If you have an idea for a shared or group session, for example a panel, or a roundtable discussion, please submit a panel abstract of no more than 150 words describing the general focus of the panel, in relation to the themes above, as well as describing what format it will take. Please include another section (300 words max) introducing the individual contributors, and what each will be contributing. You may indicate the length of session you are ideally suggesting for this, but please note that we can most likely offer sessions that are 90-100minute long (but are open to suggestions or requests for other formats).

Workshops

If you wish to present a more hands-on workshop or session, please submit an abstract of no more than 150 words describing the general focus of the workshop, and how it relates to the themes listed above.  Please include another section (150 words max) with information about the practical and spatial requirements you would need to run it. This should include an indication of the number of participants that this session could cater to, and the length of time it would run for (also indicating if/where there is any flexibility in this).

Film and Audio

For film and audio submissions, please submit a written film abstract of no more than 150 words describing the film, its genre (e.g. film poem, short documentary, found footage, video essay) and its aims in relation to the topics and themes listed above. Please include a link to an online version, with password if necessary.

Visual and Art Exhibits

For those who may wish to present a visual art exhibit, or installation, we welcome abstracts of no more than 150 words which should describe the exhibit and its aims in relation to the themes listed above. Please include another section (150 words max) which describes the medium, format, and space requirements needed to present this at the conference. Please include a web-link to a set of imagery of the artwork, or send as low-resolution jpeg attachments max size 2Mb each.

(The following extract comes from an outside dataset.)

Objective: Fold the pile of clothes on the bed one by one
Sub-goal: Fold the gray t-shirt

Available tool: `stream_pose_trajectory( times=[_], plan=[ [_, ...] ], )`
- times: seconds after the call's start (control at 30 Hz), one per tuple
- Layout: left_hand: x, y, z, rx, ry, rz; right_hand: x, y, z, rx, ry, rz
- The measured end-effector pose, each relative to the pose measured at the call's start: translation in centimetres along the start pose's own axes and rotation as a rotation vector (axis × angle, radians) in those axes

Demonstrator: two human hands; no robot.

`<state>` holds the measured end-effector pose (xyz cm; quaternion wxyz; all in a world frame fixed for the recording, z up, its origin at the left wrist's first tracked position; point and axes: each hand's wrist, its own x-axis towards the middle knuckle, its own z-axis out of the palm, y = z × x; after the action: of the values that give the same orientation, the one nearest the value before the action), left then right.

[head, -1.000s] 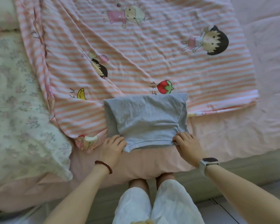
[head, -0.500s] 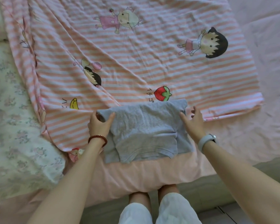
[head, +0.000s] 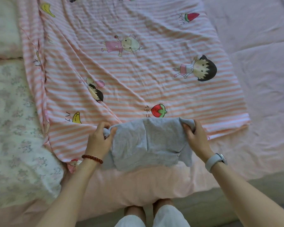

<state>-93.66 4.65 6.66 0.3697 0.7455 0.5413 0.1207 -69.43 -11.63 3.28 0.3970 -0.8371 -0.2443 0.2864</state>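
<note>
A grey garment (head: 146,143), folded into a small bundle, is at the near edge of the bed, partly over the striped sheet. My left hand (head: 100,140) grips its far left corner, fingers curled round the cloth; a red bead bracelet is on that wrist. My right hand (head: 195,138) grips the far right corner, with a grey watch on the wrist. The garment's far edge is lifted and bunched between the two hands, and its near edge hangs down onto the pink sheet.
A pink-and-white striped sheet (head: 138,71) with cartoon prints covers the middle of the bed. A floral quilt (head: 11,136) lies at the left. Plain pink bedding (head: 261,79) stretches to the right. My knees in white shorts stand against the bed's near edge.
Both hands went from the garment's near edge to its far corners, took hold there and lifted that edge. The camera view tilted up the bed.
</note>
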Motion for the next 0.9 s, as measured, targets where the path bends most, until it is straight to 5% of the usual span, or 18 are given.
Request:
stream_pose_trajectory(
  times=[0.4,0.57,0.9],
  plan=[
    [16.8,10.4,-2.6,-0.073,0.042,0.004,14.4,-10.7,-4.5,0.027,0.12,-0.073],
    [19.8,9.4,1.3,0.35,0.027,0.004,17.4,-8.7,-2.7,0.004,0.091,0.039],
    [15.7,3.2,9.9,0.857,-0.49,0.262,16.7,0.4,1.1,-0.272,-0.028,0.129]
  ],
)
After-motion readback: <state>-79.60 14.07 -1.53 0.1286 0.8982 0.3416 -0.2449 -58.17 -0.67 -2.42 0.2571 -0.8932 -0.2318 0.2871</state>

Please note artists are welcome to either present only an exhibit, or to present a talk instead of an exhibit, or to present both.

How to submit  abstracts

All abstracts should be emailed to [email protected] no later than 30th January 2025 at 23:59 (UK time).

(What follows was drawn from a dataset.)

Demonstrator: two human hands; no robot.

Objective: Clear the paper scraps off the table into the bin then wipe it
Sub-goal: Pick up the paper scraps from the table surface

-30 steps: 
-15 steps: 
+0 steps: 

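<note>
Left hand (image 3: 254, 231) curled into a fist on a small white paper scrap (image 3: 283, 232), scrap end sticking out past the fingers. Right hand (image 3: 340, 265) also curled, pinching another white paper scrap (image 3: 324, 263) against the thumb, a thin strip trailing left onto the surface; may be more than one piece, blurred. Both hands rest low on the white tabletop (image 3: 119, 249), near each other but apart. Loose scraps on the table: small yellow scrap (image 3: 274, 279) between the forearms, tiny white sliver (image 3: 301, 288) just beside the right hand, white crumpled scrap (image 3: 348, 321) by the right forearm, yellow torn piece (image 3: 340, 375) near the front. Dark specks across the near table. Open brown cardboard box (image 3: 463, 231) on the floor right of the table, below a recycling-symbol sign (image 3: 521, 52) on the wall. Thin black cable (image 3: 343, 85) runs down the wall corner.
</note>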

Prospective panel convenors and individual panelists will be notified whether their abstracts have been accepted by 21st February.

If you have any questions about the submission process, please email us at [email protected]

We would love to hear from you and are ready to answer your questions.

Creating an Inclusive, Accessible Conference – Further Information

We recognise the importance of designing a conference environment that values the contributions of a diverse community, and are committed to reducing barriers that may restrict inclusion and access for different people. This includes working with venues that are fully accessible; ensuring BSL interpretors are available throughout the conference; provide sliding scale registration to suit different economic circumstances; and offer a free childcare service on-site for attendees with caring responsibilities. In response to the unstable climate of arts-based funding, all freelance artists who are selected will receive payment for their participation in line with the Scottish Artists Unions Guidance. In an effort to reduce the carbon emissions associated with this conference, we would ask participants to explore lower-carbon options when traveling to Scotland in-person, or to consider online contributions as an alternative.